Technical report | Thoraco-abdominal Organ Locations: Variations due to Breathing and Posture and Implications for Body Armour Coverage Assessments
Body armour provides protection to the vital organs and structures of the thorax and abdomen against ballistic, stab and fragmentation threats. The positions of the organs and structures determine the coverage requirements and hence the required dimensions of body armour. The aim of this study was to quantify thoraco-abdominal organ and structure boundaries for varied breathing and postural conditions and develop a preliminary database for use in body armour coverage analyses. This Technical Report documents the methodological details of the study and reports the descriptive statistics of the anatomical data. The data herein shows the necessity for consideration of breathing and postural conditions that can substantially affect the required dimensions of body armour coverage. The data may be used to establish a preliminary representative population database of thoraco-abdominal anatomical structure boundary positions with respect to the studied breathing and postural conditions. Such a database will facilitate more evidence-based design and assessment of the coverage afforded by body armour.

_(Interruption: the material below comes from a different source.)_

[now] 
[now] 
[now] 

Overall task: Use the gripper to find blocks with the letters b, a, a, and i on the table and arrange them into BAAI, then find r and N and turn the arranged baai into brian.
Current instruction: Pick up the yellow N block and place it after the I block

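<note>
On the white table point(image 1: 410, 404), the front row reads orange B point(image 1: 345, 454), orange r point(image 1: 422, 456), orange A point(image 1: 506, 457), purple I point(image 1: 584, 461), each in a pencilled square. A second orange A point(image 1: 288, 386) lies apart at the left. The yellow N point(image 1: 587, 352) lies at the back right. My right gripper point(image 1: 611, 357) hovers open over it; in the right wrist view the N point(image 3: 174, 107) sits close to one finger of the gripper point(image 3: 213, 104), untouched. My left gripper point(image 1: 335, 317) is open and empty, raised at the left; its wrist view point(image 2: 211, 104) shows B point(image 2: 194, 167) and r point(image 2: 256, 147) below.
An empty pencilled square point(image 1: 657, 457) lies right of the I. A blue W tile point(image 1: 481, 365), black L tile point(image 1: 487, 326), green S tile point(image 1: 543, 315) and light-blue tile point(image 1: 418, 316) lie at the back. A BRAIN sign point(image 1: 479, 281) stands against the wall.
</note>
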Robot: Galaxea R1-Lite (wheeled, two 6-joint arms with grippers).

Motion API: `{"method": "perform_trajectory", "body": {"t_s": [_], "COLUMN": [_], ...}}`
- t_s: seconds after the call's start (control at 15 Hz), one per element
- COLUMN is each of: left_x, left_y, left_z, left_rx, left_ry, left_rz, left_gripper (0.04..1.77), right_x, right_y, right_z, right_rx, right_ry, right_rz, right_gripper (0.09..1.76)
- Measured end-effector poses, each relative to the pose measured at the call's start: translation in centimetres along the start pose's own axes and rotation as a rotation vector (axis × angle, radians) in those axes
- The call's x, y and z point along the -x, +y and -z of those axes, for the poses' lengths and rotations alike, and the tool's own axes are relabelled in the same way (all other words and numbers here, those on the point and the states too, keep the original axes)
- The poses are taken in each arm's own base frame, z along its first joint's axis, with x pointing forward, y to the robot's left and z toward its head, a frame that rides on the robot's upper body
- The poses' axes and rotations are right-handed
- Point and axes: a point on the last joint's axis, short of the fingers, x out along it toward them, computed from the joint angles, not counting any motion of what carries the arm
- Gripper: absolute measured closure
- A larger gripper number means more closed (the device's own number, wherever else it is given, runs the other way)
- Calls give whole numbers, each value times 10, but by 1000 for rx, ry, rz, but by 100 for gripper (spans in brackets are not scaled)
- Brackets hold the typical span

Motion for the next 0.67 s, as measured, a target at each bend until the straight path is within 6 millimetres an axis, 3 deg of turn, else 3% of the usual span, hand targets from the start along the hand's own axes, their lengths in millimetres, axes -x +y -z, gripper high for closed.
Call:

Body armour is used by police and military personnel to provide passive protection of the vital organs of the thorax and abdomen against ballistic, fragmentation and stab threats. Optimising the amount of coverage provided by body armour requires consideration of the trade-off between the passive protection afforded by the armour and its potential to hinder wearers’ ability to actively protect themselves. Although body armour is available in a range of sizes and dimensions, there is a dearth of quantitative data in the literature regarding the absolute locations of the organs and anatomical structures for which coverage is required. Thus, the ability to evaluate the coverage provided by body armour is limited. Furthermore, changes to breathing and posture are hypothesised to result in changes in organ positioning and hence coverage requirements.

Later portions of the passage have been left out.